Один из центральных эпизодов книги — и эпизод очень длинный (но совсем не затянутый!) — это музыкальный вечер у Вердюренов. Он заканчивается некрасивой ссорой барона де Шарлю с его «протеже» — скрипачом Морелем и изгнанием барона из салона. Так на уровне фабулы. Но смысл этого эпизода в другом. Так ярко, зло, смешно описанный Прустом светский скандал как бы отходит на задний план, теряется, выглядит ничтожным перед вечным величием музыки.
Описание исполнения Морелем септета Вентейля, верное, самой музыки, отрывающейся от ее земного интерпретатора, позволяет Прусту дать — еще раз — свое понимание искусства как высшей реальности, где переплетаются и наш обыденный опыт, и воспоминания об увиденных когда-то картинах природы и городах, о прочитанных книгах, о продуманном, понятом и пережитом.
Не случайно Пруст пишет о самом абстрактном из искусств — о музыке, наиболее индивидуальном и субъективном для человеческого восприятия. Музыка — и вообще искусство — оказывается действительностью более правдивой, более достоверной и реальной, чем живая жизнь. Это происходит оттого, что к звукам, краскам, сочетаниям слов присоединяется внутреннее переживание, осознание, осмысление каждого конкретного слушателя, зрителя, читателя и всех их вместе. А случайное, необязательное, ненужное в жизни искусством отсеивается и отбрасывается. Подлинное большое произведение искусства воплощает в себе всю жизнь, опыт поколений, мгновенность восприятия, но одновременно и некую неповторимую, совершенно уникальную самодостаточность и самоценность.

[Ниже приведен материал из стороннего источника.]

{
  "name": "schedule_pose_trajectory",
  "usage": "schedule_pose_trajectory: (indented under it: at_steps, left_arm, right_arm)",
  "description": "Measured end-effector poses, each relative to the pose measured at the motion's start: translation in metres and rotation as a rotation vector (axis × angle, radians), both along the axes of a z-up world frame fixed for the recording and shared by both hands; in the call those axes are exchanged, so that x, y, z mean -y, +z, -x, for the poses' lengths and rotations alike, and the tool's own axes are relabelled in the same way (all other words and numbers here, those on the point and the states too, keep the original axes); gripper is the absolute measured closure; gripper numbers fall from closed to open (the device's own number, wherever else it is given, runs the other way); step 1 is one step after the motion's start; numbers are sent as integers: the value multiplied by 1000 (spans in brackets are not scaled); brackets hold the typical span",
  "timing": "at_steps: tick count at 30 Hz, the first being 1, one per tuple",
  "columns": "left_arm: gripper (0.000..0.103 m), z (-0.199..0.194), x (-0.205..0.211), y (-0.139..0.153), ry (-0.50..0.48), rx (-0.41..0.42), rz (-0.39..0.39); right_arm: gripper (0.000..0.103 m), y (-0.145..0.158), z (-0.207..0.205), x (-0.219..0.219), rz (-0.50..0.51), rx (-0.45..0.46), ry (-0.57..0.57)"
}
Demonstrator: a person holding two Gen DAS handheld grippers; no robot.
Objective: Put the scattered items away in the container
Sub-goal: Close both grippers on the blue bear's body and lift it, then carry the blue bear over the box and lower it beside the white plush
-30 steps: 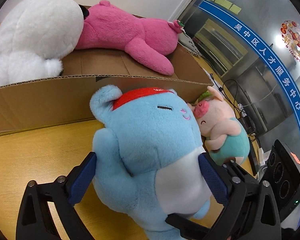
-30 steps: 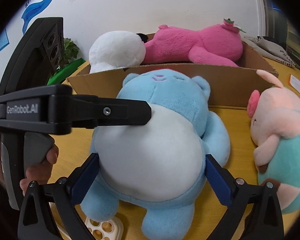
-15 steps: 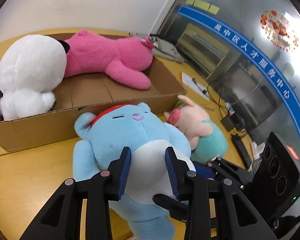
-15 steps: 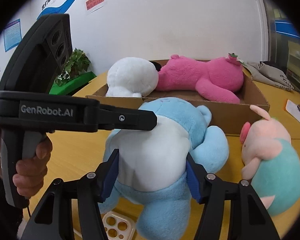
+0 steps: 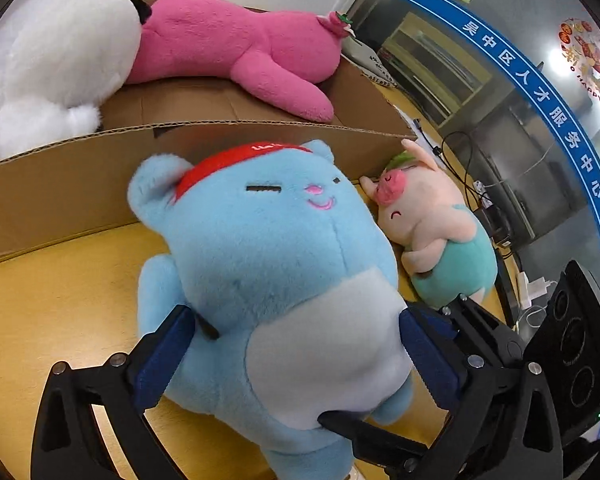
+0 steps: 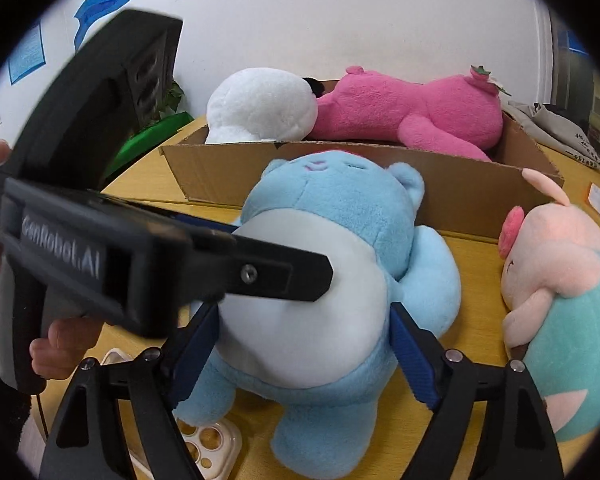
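Half a second ago both grippers were squeezed into the blue bear's belly; now both have widened, and the carton looms nearer than it did.

The left gripper point(image 5: 292, 356) has its fingers spread wide around the blue plush bear point(image 5: 268, 264), one blue pad point(image 5: 164, 360) against the bear's flank under its arm, the other point(image 5: 424, 356) against the far edge of the white belly. The plush looks little dented, so whether the pads truly bear on it cannot be told.

The right gripper point(image 6: 304, 352) straddles the same bear point(image 6: 332, 280) from the other side, its fingers also spread, the pads point(image 6: 412, 360) lying along the sides of the white belly. One finger of the left gripper crosses in front of the belly in this view.

Beyond the fingertips, just past the bear's head, stands the near wall of the cardboard box point(image 5: 72, 184). Inside it lie a white plush toy point(image 5: 48, 56) and a pink plush toy point(image 5: 236, 48), touching each other. Beside the bear, off the left gripper's right finger, a pink-and-teal piglet toy point(image 5: 440, 236) lies on the yellow table point(image 5: 60, 280), its head near the box corner. Under the right gripper's left finger sits a white tray with round holes point(image 6: 208, 448).
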State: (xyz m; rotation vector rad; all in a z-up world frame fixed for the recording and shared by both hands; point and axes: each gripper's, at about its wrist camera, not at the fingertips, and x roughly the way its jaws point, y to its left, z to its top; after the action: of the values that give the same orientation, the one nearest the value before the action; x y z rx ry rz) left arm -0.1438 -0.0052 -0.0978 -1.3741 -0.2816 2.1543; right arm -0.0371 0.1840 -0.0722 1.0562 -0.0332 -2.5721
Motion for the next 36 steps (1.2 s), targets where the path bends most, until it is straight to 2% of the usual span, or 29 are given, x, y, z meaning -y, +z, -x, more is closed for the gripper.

И здесь Пруст не противопоставляет величие шедевра профессиональному мастерству, мастеровитости, а видит их неразрывную связь. «Не виртуозность ли, — спрашивает Пруст, — создает у великих художников иллюзию врожденной неукротимой единственности, на поверхностный взгляд — отсвет иного бытия, на самом деле — плод изощренного мастерства?»
Повторяем, Пруст не случайно видит в музыке вершину искусства. Музыка трудна для индивидуальной интерпретации, но одновременно — очень открыта, доступна для нее. И программность музыки не исключает множественности ее истолкования, ее многозначности и отзывчивости, Уже не герой-рассказчик, не юный Марсель, а сам писатель Пруст делится с нами своими глубокими мыслями о музыке, об искусстве, об их сложной связи с жизнью, об обусловленности искусства жизнью и жизни — искусством.

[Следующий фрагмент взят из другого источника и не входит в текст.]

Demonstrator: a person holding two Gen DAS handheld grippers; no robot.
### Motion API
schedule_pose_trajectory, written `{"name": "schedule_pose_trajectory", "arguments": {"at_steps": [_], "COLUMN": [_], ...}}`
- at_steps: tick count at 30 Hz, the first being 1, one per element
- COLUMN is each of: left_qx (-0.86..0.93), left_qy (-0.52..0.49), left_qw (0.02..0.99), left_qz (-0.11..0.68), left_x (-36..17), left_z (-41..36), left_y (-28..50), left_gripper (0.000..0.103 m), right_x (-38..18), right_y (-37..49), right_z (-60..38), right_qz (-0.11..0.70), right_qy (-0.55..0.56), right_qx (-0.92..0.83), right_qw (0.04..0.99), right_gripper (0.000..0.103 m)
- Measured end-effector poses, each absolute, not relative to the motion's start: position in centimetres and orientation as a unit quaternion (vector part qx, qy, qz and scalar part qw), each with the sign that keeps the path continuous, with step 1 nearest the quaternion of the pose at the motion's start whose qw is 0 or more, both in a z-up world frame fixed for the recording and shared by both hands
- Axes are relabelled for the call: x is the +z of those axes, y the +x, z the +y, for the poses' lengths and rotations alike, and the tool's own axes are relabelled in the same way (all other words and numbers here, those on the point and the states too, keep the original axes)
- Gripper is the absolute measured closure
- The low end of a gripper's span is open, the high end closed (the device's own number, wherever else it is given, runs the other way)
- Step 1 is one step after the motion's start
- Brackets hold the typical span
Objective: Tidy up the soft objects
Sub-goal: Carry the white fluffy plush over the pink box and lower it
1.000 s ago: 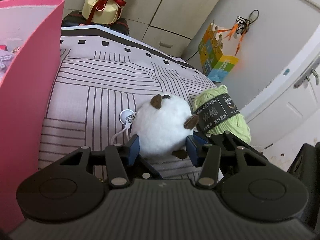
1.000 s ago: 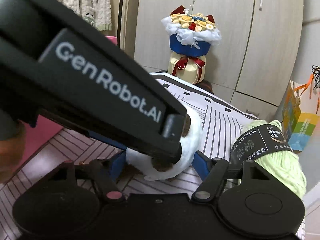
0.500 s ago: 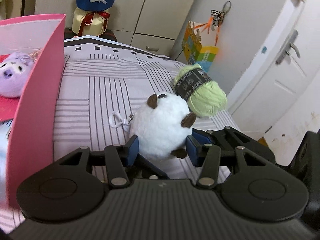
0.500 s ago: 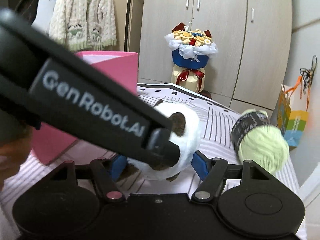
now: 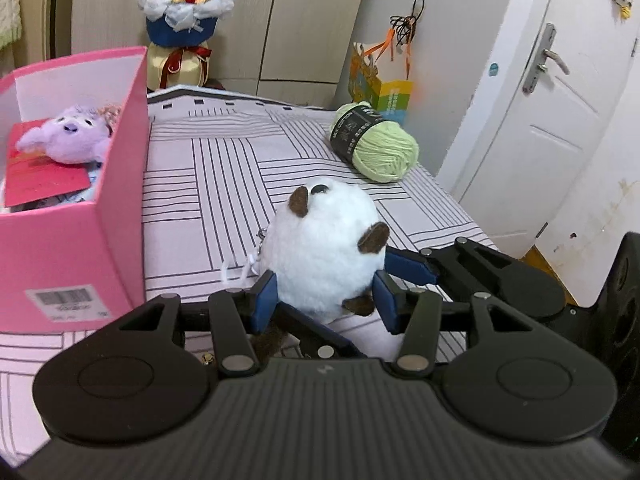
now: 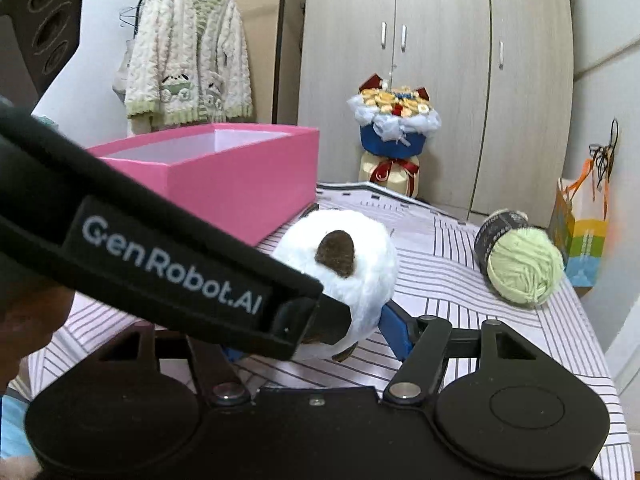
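while both the left gripper (image 5: 326, 296) and right gripper (image 6: 316, 336) pinch the white plush toy (image 5: 326, 256) above the bed, the next move is carrying it left into the pink box (image 5: 120, 184).

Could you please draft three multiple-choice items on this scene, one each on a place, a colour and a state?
1. Where is the purple plush?
A. on the bedsheet
B. inside the pink box
C. beside the yarn

2. What colour is the yarn?
A. light green
B. red
C. blue

3. What is the left gripper doing?
A. hanging open over bare sheet
B. gripping the yarn
C. shut on the white plush

Answers: 1 B, the purple toy lies within the box walls. 2 A, the ball is pale green under a black band. 3 C, both blue pads press the white toy's sides.
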State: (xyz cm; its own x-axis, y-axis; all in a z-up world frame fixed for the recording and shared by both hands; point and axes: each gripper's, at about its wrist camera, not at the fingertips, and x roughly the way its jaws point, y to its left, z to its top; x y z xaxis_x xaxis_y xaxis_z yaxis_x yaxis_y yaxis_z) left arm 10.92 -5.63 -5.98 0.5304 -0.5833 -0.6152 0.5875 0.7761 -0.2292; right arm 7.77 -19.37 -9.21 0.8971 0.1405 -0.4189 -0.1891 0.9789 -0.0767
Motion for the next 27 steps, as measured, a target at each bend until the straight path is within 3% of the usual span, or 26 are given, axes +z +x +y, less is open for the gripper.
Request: {"name": "schedule_pose_trajectory", "arguments": {"at_steps": [14, 27], "left_qx": [-0.327, -0.269], "left_qy": [0.005, 0.017], "left_qw": [0.905, 0.94], "left_qz": [0.272, 0.211], "left_x": [-2.1, 3.4], "left_z": [-2.1, 1.8], "left_y": [5.9, 7.4], "left_gripper": [0.053, 0.053], "right_x": [-5.1, 0.0], "right_y": [1.3, 4.6], "right_z": [-15.2, -12.3], "right_qz": [0.137, 0.078], "right_qy": [-0.112, -0.106], "right_qx": [0.087, 0.147], "right_qw": [0.98, 0.98], "right_gripper": [0.033, 0.033]}}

«Когда я отходил от гипотезы, — размышляет писатель, — что искусство может быть реальным, мне казалось, что музыка способна вернуть нам не просто бурную радость погожего дня или ночь после принятия опиума, но опьянение более реальное, более плодотворное, во всяком случае — такое, какое я предчувствовал. Однако нельзя себе представить, чтобы скульптура или музыка, рождающие чувство более возвышенное, чистое, подлинное, не соответствовали некоей духовной реальности, иначе жизнь теряет всякий смысл.